En los Estados Unidos  existe el “capital gain tax”. Si uno compra en un valor una propiedad y luego la vende en un valor mayor, se paga un impuesto. Pero si uno con eso compra otra casa, ya no hay impuesto, se traslada para la segunda venta. Así, si una persona compró hace 30 años en 100 una casa que hoy vale 400, la vende, compra una de 400 y esta segunda casa  la vende luego de un par de años en 430 paga el impuesto solamente por los 30. ¿Por qué el duro Tío Sam, implacable en el cobro de los impuestos ha permitido o ha inventado esto?

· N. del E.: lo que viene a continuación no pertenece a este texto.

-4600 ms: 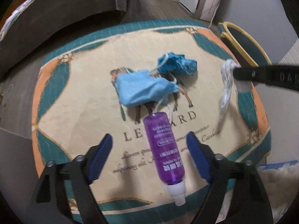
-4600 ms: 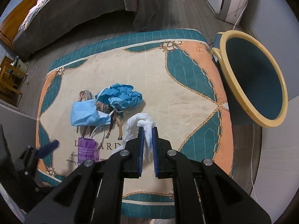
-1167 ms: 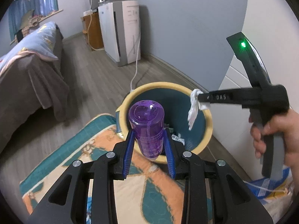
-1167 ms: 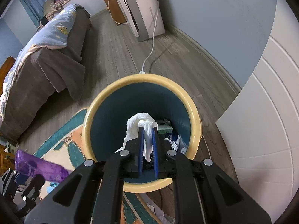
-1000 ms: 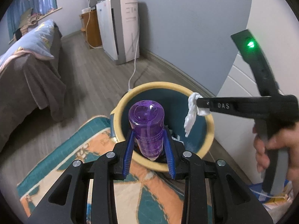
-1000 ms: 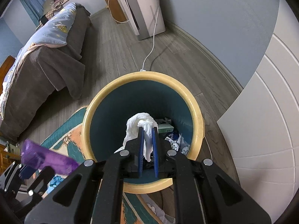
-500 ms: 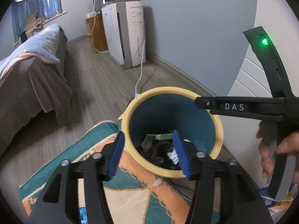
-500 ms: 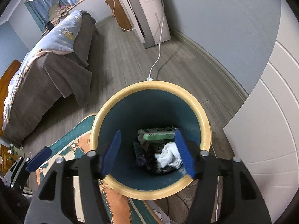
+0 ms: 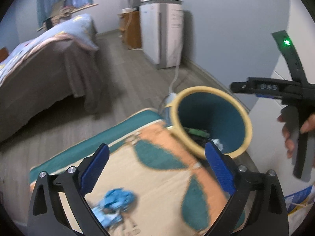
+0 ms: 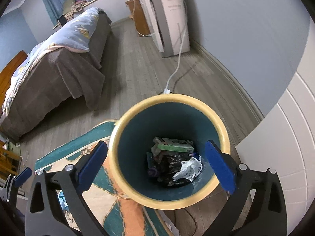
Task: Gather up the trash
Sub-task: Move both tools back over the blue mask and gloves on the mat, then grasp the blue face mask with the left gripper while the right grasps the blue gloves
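Note:
The teal bin with a yellow rim [image 10: 169,98] stands at the rug's corner. In it lie a green box [image 10: 175,145], a dark bag, a crumpled white tissue [image 10: 189,169] and a purple bottle end [image 10: 152,172]. My right gripper [image 10: 156,151] hangs above the bin, its jaws opening wide, nothing between them. My left gripper [image 9: 155,157] is over the patterned rug [image 9: 157,177], left of the bin [image 9: 208,89], jaws also opening and empty. Crumpled blue trash [image 9: 118,198] and a blue mask [image 9: 106,216] lie on the rug, blurred.
A bed with a brown cover [image 10: 59,68] fills the left. A white appliance [image 10: 169,15] stands by the far wall, its cable [image 10: 177,68] running to the floor behind the bin. A white panelled wall [image 10: 285,157] is right of the bin. A hand [image 9: 289,135] holds the right gripper.
Both grippers have opened: the purple bottle left the left one, the white tissue left the right one, and both lie in the bin. The left gripper has swung away over the rug.

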### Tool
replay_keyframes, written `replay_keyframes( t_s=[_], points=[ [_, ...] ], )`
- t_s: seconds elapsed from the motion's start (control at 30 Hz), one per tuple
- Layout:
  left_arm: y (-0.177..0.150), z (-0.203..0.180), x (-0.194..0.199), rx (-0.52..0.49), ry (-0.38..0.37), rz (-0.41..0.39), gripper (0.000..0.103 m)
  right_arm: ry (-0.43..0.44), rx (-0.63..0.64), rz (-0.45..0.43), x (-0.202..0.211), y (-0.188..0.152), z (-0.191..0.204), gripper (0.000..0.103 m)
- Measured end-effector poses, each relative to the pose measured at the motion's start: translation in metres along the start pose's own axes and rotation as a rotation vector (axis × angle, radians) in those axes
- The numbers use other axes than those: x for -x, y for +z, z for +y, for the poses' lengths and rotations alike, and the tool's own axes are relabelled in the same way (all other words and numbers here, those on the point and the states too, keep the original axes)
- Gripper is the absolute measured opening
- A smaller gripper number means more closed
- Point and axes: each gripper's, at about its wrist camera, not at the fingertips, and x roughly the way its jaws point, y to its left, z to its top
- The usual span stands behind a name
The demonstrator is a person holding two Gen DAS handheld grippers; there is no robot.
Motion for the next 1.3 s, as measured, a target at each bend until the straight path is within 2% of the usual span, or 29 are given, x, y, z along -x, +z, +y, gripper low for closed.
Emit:
replay_keyframes(
  t_s=[0.23, 0.47, 0.67, 0.93, 1.03, 1.2, 1.3],
  points=[
    [-0.027, 0.073, 0.031, 0.092, 0.120, 0.039, 0.097, 0.016, 0.084, 0.009, 0.007, -0.007, 0.053, 0.097],
    [-0.058, 0.111, 0.054, 0.112, 0.196, 0.034, 0.098, 0.087, 0.131, 0.045, 0.010, -0.023, 0.104, 0.097],
    [-0.079, 0.133, 0.040, 0.190, 0.190, 0.082, 0.098, 0.095, 0.229, 0.072, 0.004, -0.039, 0.145, 0.097],
    [-0.089, 0.144, 0.029, 0.189, 0.192, 0.097, 0.098, 0.086, 0.323, 0.098, -0.010, -0.052, 0.176, 0.097],
    [-0.091, 0.146, 0.026, 0.180, 0.189, 0.108, 0.098, 0.090, 0.335, 0.127, -0.021, -0.060, 0.182, 0.097],
    [-0.091, 0.150, 0.029, 0.149, 0.191, 0.081, 0.098, 0.087, 0.392, 0.186, -0.043, -0.080, 0.196, 0.097],
    [-0.096, 0.153, 0.026, 0.129, 0.199, 0.100, 0.098, 0.076, 0.445, 0.217, -0.054, -0.094, 0.205, 0.097]
  ],
)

Porque sencillamente se dieron cuenta que era lo más injusto quitarle a la gente su ahorro de toda la vida, su protección para la vejez, y que esto desmotiva el ahorro, fomenta el consumo excesivo y distorsiona la economía.

Conclusiones

Vivimos un momento en el cual la economía está mostrando un serio y acelerado deterioro en su rendimiento.

De ser  la caída del petróleo  una situación que no se corregirá fácilmente en el corto plazo, la economía ecuatoriana se verá más afectada todavía, con riesgo inclusive de una caída en los depósitos, dada la naturaleza misma del sistema de dolarización.  Esto puede llevar a una recesión de dimensiones insospechadas.

Habiendo existido períodos anteriores en los cuáles el petróleo ha estado en términos reales en precios mucho menores que los actuales, como en el caso de 1995 en que inclusive a precios más bajos se soportó el altísimo costo de una guerra con 18 dólares por barril, es imprescindible el preguntarnos qué pasó en épocas anteriores, es imprescindible el preguntarnos por qué la economía del Ecuador subsistió con precios menores del petróleo: encontraremos una simple respuesta:  el gasto público jamás llegó a ser un porcentaje tan alto del PIB. En muchos períodos anteriores el petróleo ha estado por debajo de 10 dólares en ciertos momentos y por debajo de 24 dólares como promedio, y se ha pasado el bache con menos sobresaltos que hoy a 45.

Este es sin lugar a dudas el elemento que ha generado el terreno fértil para que esta caída de precios haya tenido un impacto tan fuerte en relación a otras épocas de la economía ecuatoriana.

El haber enfrentado el problema como uno de balanza de pagos y no como un problema fiscal, está poniendo en riesgo la estabilidad de la economía hacia el futuro.

Las salvaguardas están generando efectos nocivos y  muy perjudiciales en los sectores de exportación, que son los generadores de divisas que deben ser estimulados, y están afectando la redistribución del ingreso en el país en maneras que no son las deseables.  No se está realmente estimulando la producción y el mensaje al sector productivo no es el correcto.

Existen mecanismos creativos, que podemos implantar para darle flexibilidad al tipo de cambio, que se han propuesto en esta charla, y que no solo mantendrían sino que fortalecerían la dolarización.

Es entonces el momento de un gran diálogo nacional, para hacer esto y lograr que la dolarización se fortalezca y se la vuelva a enmarcar en los parámetros originales que tuvo, para que su solvencia asegure credibilidad de supervivencia del sistema ante todos los ecuatorianos.

La evidencia muestra que se puede salir de crisis peores, pero que jamás se lo hace con aumentos del gasto y amarras a la libertad de los mercados, sin confianza, sin seguridad jurídica e institucionalidad.